A Unified Framework for Cross-Domain and Cross-System Recommendations
Feng Zhu, Yan Wang, Jun Zhou, Chaochao Chen, Longfei Li, and Guanfeng, Liu

TL;DR
This paper introduces a unified graph-based framework with attention and personalized training strategies to improve recommendation accuracy across multiple datasets and scenarios, including dual-target, multi-target, and combined cross-domain and cross-system recommendations.
Contribution
It proposes a novel unified framework called GA that handles multiple recommendation scenarios simultaneously, incorporating heterogeneous graphs, attention mechanisms, and personalized training to prevent negative transfer.
Findings
GA models outperform state-of-the-art methods on four real-world datasets.
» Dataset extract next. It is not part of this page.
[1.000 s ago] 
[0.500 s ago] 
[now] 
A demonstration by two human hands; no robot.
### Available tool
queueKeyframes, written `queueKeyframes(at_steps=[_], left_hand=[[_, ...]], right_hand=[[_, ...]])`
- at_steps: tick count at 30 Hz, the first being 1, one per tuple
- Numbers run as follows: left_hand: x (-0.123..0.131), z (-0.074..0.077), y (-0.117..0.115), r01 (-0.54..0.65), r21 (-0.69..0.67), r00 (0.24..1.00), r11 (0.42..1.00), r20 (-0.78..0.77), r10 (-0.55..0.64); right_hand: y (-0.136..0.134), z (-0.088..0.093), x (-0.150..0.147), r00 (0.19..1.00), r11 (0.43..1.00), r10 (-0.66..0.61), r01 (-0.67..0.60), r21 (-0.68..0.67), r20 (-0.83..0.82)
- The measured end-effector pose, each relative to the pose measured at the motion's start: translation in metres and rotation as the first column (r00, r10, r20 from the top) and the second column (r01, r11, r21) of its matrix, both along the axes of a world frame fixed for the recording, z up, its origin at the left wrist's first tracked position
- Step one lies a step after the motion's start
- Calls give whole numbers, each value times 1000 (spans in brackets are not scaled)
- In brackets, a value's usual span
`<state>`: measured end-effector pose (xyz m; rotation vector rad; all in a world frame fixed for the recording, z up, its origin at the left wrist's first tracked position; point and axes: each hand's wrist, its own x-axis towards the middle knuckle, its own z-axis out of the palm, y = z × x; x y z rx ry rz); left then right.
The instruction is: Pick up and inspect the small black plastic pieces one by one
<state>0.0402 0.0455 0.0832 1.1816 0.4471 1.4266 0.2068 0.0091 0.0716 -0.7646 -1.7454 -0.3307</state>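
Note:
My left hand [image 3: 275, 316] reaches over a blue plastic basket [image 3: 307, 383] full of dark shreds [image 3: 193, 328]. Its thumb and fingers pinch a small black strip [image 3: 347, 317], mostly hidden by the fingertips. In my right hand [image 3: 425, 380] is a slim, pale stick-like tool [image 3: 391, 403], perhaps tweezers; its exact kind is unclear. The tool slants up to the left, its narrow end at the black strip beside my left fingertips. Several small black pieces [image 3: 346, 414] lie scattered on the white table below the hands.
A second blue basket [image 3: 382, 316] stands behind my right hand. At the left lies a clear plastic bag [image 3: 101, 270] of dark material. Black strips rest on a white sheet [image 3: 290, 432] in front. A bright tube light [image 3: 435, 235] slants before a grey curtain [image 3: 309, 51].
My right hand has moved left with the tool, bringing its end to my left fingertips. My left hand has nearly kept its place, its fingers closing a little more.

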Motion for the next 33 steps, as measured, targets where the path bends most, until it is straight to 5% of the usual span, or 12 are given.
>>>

The personalized training strategy effectively reduces negative transfer.
The framework successfully improves recommendation accuracy across all tested scenarios.
Abstract
Cross-Domain Recommendation (CDR) and Cross-System Recommendation (CSR) have been proposed to improve the recommendation accuracy in a target dataset (domain/system) with the help of a source one with relatively richer information. However, most existing CDR and CSR approaches are single-target, namely, there is a single target dataset, which can only help the target dataset and thus cannot benefit the source dataset. In this paper, we focus on three new scenarios, i.e., Dual-Target CDR (DTCDR), Multi-Target CDR (MTCDR), and CDR+CSR, and aim to improve the recommendation accuracy in all datasets simultaneously for all scenarios. To do this, we propose a unified framework, called GA (based on Graph embedding and Attention techniques), for all three scenarios. In GA, we first construct separate heterogeneous graphs to generate more representative user and item embeddings. Then, we propose…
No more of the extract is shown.